Speaking of narrators, Life Itself has three, which is three too many.  Two of the narrators are unreliable but I get the feeling that the third one is meant to be taken literally, which is a shame because the film would have made a lot more sense if it had ended with a Life of Pi-style revelation that none of what we just watched actually happened.

Anyway, Abby getting hit by a bus has repercussions that reverberate across the globe and across time.  Not only does it lead to her husband writing a bad screenplay but it also leads to him committing suicide in a psychiatrist’s office.  Abby’s daughter, Dylan (Olivia Cooke), grows up to be what this film believes to be a punk rocker, which means that she angrily covers Bob Dylan songs and stuffs a peanut butter and jelly sandwich down another girl’s throat.  Meanwhile, in Spain….

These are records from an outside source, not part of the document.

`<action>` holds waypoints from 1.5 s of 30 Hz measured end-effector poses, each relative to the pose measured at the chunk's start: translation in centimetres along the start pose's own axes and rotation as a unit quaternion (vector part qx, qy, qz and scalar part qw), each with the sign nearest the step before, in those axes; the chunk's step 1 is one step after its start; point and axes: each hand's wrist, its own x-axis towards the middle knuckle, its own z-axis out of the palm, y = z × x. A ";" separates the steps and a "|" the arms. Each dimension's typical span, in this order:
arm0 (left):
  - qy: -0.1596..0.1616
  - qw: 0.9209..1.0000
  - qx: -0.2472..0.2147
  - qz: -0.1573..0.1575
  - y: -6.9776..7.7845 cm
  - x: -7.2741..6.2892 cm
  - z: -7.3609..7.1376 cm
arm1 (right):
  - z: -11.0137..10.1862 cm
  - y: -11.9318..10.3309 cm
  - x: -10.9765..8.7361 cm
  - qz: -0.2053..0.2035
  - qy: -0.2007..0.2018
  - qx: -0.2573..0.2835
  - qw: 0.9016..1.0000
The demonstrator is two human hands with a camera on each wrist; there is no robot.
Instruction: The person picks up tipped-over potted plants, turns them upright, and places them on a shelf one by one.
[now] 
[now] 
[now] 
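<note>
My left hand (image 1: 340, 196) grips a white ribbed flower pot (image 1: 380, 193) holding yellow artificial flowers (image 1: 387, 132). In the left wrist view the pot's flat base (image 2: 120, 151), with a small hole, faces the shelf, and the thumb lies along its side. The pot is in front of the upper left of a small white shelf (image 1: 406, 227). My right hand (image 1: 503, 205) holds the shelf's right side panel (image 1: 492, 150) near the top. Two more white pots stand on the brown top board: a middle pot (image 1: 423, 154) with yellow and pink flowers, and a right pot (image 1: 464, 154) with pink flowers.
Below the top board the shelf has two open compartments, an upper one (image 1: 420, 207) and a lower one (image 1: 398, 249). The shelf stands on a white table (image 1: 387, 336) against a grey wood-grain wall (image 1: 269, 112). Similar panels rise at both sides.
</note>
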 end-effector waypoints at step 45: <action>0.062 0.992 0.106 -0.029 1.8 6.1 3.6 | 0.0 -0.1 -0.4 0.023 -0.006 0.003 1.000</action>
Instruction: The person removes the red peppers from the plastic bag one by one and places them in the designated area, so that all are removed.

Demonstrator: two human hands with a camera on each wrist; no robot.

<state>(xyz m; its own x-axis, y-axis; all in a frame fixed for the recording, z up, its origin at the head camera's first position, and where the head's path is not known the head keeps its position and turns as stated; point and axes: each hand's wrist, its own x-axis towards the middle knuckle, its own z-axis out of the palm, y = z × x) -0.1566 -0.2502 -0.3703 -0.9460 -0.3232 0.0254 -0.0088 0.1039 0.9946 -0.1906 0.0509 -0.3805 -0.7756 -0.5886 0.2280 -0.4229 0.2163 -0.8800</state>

What?  Oh yeah, this film jumps from New York to Spain.  In fact, it’s almost like another film suddenly starts after an hour of the first one.  You go from Olivia Cooke sobbing on a park bench to Antonio Banderas talking about his childhood.  Banderas is playing a landowner named Vincent Saccione.  Saccione wants to be best friends with his foreman, Javier (Sergio Peris-Mencheta) but Javier suspects that Saccione just wants to steal away his saintly wife, Isabel (Laia Costa) and maybe Javier’s right!

Javier has a son named Rodrigo (who is played by five different actors over the course of the film before eventually growing up to be Alex Monner).  When Saccione gives Rodrigo a globe, Javier decides to one-up him by taking his wife and child on a vacation to New York City.  Rodrigo has a great time in New York, or at least he does until he distracts a bus driver, which leads to a bus running down a pregnant woman…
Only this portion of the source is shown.